MEDRESE-İMARET-SEBİL

Evliya Çelebi’ye göre cami avlusunu oluşturan medrese, caminin yeniden yapımı sırasında yıkılmış. Cami dış avlusunda bulunan sebil ise üç pencereli. Bayramlarda şerbet dağıtıldığı için şerbethane denilmiştir. İmaretse günümüze ulaşmamış.

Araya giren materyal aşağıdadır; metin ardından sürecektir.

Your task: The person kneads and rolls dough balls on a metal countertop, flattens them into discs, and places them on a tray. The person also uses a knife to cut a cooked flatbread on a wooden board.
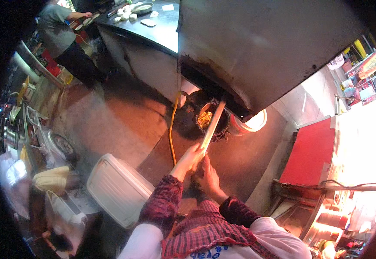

Ebedi ikamet edenlerden birkaçı

Mekan Eyüb Sultan’dan dolayı pek çok mezar, kabir, türbe ve lahit camiyle iç içedir. Sahabelerden Ebu Hudri, Hz. Ka’b, Hz. Hafir, hz. Abdussadık; Sultan Reşat ve çocukları; sadrazamlardan Sokollu Mehmet Paşa ve çocukları, Lala Mustafa Paşa, Semiz Ali Paşa; sultanlardan Esma Sultan, Şah Sultan, Saliha Sultan, Mihrişah Sultan, Adile Sultan; ressamlardan Şeker Ahmet Paşa, Avni Lifiş, Feyheman Duran; musikişinaz Itri ve Zekai Dede Efendi; şairlerden Ahmet Haşim, Baki, Necip Fazıl Kısakürek, Mehmet Akif Ersoy; minyatür Levni; ilim adamları Gönenli Mehmet Efendi, Esad Coşan, Mareşal Fevzi Çakmak, tarihçi İsmail Hakkı Uzunçarşılı; yazarlardan Ahmet Kabaklı ve Süleyman Nazif.